Atatürkçü Düşünce Derneği (ADD) Genel Merkez Bilim Kurulu Üyesi ve Uludağ Üniversitesi Rektör Yardımcısı Prof. Dr. Tahir Baştaymaz, Anadolu´nun dünyanın jeopolitik merkezi, Türkiye´nin de jeopolitik, jeostratejik bir odak merkezi oldu?
Akın Bodur/İskenderun
Baştaymaz, ülkemizin Balkanlar, Asya, Ön Asya, Ortadoğu, Kafkaslar, Eğe ve Akdeniz´e hakim olduğunu, dünyanın önemli güçlerinin de bu bölgenin peşinde olduğunu belirterek, 'Buna bir de dünya politikasını ekleyin. O zaman başımız belada. Üzerinde bulunduğumuz coğrafya, ilginin toplandığı ve aynı zamanda dünyanın önemli güçlerinin de ilgilerinin olduğu bir coğrafya' değerlendirmesini yaptı.
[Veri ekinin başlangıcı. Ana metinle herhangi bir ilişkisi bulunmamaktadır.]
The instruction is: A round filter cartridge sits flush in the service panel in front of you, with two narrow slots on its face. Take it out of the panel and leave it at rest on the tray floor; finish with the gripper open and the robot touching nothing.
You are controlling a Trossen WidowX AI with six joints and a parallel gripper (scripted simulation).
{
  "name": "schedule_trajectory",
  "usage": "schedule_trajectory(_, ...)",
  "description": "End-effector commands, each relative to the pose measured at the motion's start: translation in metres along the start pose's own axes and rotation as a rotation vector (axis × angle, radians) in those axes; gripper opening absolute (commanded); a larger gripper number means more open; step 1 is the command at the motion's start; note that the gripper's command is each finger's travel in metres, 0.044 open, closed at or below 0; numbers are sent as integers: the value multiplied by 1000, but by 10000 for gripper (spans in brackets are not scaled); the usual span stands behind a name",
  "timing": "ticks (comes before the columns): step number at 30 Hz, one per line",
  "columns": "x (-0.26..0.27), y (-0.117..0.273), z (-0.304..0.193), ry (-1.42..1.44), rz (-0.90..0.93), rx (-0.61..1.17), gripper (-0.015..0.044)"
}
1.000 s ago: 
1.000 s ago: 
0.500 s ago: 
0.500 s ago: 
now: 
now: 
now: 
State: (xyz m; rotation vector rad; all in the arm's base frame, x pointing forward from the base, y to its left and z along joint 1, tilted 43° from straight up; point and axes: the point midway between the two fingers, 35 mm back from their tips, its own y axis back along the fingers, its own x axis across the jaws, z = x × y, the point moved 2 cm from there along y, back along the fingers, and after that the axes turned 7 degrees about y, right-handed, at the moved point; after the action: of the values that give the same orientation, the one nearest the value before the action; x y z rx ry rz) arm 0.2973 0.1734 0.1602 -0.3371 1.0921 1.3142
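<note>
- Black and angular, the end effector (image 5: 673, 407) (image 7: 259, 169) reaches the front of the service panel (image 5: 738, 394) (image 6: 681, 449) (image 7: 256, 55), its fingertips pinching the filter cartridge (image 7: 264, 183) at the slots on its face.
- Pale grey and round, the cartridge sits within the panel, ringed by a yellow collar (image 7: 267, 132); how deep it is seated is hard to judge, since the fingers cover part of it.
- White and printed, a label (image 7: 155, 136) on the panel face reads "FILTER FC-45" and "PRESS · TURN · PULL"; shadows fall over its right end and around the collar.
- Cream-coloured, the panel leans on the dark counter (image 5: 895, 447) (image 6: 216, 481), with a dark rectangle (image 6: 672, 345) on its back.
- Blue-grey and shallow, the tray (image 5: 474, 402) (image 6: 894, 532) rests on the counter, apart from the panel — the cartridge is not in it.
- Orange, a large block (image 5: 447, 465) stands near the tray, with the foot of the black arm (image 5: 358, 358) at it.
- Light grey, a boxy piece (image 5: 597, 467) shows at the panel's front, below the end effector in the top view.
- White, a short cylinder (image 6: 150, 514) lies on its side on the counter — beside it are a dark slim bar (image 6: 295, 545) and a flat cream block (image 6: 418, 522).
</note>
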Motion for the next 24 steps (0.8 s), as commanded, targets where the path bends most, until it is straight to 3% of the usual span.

'Bu coğrafyaya dönük ilgi ve alaka değişmeyecek'
ADD İskenderun Şubesinin kentteki HBB binasında düzenlediği 'İzmir İktisat Kongresi ve bugünkü ekonomik bunalımdan Atatürkçü çıkış yolu' adlı söyleşide konuşan Prof. Dr. Tahir Baştaymaz, katılımcılara, Osmanlı´nın tarım politikası ve son dönemi ile devletten imparatorluğa geçiş için yapılan öneri ve tutumunu anlattı. Osmanlı döneminde yabancılara tanınan imtiyaz kapsamında, Almanların ülkemizde oluşturacağı tren hattı kapsamında, hattın 5 kilometre çevresindeki yeraltı ve yer üstü kullanım hakkını istediğini anlatan Prof. Dr. Baştaymaz, 'Bu nedenle Anadolu´da tren hattı düz değil de zikzaklı ve dolambaçlıdır. İstanbul´a kadar dümdüz gelen tren hattı, Anadolu´da dolaşarak gidiyor. Demek ki burası (Anadolu) paylaşılacak, paylaşılmak istenilen bir bölge. Bu coğrafyaya dönük ilgi ve alaka değişmeyecektir. Geçmişte olan olaylar yeniden yaşanabilir. Biz buna ´tarih tekerrür eder´ deriz. Emperyalizmin burada hedefi var. Bizim bunu bilmemiz ve bu hedefe karşı birlik olmamız lazım' diye konuştu.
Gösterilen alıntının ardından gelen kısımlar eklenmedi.